→ DIRECTIONS FOR THIS TASK:
Print the listing below exactly, leaving nothing out.

→ DATA EXTRACT:
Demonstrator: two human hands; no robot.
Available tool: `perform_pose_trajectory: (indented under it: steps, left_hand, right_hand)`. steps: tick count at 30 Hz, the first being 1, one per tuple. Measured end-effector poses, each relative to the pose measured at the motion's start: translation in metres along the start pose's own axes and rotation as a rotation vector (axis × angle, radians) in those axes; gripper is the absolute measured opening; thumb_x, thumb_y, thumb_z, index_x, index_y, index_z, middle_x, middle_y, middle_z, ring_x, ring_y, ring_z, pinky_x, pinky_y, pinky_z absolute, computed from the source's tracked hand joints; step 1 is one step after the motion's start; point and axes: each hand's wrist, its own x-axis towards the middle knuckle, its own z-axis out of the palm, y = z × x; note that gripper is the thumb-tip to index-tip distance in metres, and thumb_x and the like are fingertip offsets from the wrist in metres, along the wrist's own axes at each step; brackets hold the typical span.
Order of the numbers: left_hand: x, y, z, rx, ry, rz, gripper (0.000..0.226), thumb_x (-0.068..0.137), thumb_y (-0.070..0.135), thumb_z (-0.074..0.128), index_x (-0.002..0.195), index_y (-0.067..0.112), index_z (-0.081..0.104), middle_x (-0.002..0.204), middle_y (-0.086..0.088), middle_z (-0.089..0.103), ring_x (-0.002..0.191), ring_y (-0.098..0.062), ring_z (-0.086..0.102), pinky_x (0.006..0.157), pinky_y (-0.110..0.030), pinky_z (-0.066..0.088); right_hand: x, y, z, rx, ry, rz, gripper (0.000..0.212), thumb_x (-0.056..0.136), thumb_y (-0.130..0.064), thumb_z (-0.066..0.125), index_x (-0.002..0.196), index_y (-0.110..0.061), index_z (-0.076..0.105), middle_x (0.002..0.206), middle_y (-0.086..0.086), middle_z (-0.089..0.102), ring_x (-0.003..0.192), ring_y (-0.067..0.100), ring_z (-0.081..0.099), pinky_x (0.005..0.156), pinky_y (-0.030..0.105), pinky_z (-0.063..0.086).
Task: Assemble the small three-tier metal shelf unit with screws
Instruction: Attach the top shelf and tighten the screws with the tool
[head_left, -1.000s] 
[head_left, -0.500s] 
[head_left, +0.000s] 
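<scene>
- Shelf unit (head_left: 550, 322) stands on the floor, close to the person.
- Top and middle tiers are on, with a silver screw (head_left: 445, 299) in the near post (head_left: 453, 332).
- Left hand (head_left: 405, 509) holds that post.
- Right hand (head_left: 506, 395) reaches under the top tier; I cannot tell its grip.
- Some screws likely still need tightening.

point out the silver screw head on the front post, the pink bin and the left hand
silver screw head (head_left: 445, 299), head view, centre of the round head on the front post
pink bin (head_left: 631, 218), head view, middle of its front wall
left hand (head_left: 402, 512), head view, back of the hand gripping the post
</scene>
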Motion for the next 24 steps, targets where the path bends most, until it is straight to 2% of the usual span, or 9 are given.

→ TASK OUTPUT:
Demonstrator: two human hands; no robot.
Available tool: `perform_pose_trajectory: (indented under it: steps, left_hand, right_hand)`. steps: tick count at 30 Hz, the first being 1, one per tuple. Measured end-effector poses, each relative to the pose measured at the motion's start: translation in metres along the start pose's own axes and rotation as a rotation vector (axis × angle, radians) in those axes; gripper is the absolute measured opening; thumb_x, thumb_y, thumb_z, index_x, index_y, index_z, middle_x, middle_y, middle_z, ring_x, ring_y, ring_z, pinky_x, pinky_y, pinky_z absolute, computed from the source's tracked hand joints; step 1 is one step after the motion's start; point and axes: each hand's wrist, its own x-axis towards the middle knuckle, its own z-axis out of the palm, y = z × x; note that gripper is the thumb-tip to index-tip distance in metres, and thumb_x and the like are fingertip offsets from the wrist in metres, along the wrist's own axes at each step; brackets hold the typical span.
Order of the numbers: left_hand: x, y, z, rx, ry, rz, gripper (0.000..0.226), thumb_x (-0.068..0.137), thumb_y (-0.070..0.135), thumb_z (-0.074..0.128), index_x (-0.002..0.195), index_y (-0.067..0.112), index_z (-0.081..0.104), middle_x (-0.002..0.204), middle_y (-0.086..0.088), middle_z (-0.089..0.103), ring_x (-0.002..0.191), ring_y (-0.098..0.062), ring_z (-0.086..0.102), pinky_x (0.006..0.157), pinky_y (-0.110..0.030), pinky_z (-0.066..0.088); right_hand: x, y, z, rx, ry, rz, gripper (0.000..0.212), thumb_x (-0.056..0.136), thumb_y (-0.130..0.064), thumb_z (-0.066..0.125), index_x (-0.002..0.196), index_y (-0.110..0.061), index_z (-0.076..0.105), middle_x (0.002..0.206), middle_y (-0.086..0.086), middle_z (-0.089..0.102), ring_x (-0.003..0.192), ring_y (-0.067..0.100), ring_z (-0.081..0.099), pinky_x (0.005..0.156), pinky_y (-0.030..0.105), pinky_z (-0.063..0.086).
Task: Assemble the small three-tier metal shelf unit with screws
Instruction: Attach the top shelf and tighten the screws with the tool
[head_left, -1.000s] 
[head_left, -0.500s] 
[head_left, +0.000s] 
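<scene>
- Shelf unit (head_left: 550, 322) stands on the floor, close to the person.
- Top and middle tiers are on, with a silver screw (head_left: 445, 299) in the near post (head_left: 453, 332).
- Left hand (head_left: 405, 509) holds that post.
- Right hand (head_left: 506, 395) reaches under the top tier; I cannot tell its grip.
- Some screws likely still need tightening.

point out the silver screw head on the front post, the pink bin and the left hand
silver screw head (head_left: 445, 299), head view, centre of the round head on the front post
pink bin (head_left: 631, 218), head view, middle of its front wall
left hand (head_left: 402, 512), head view, back of the hand gripping the post
</scene>
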Motion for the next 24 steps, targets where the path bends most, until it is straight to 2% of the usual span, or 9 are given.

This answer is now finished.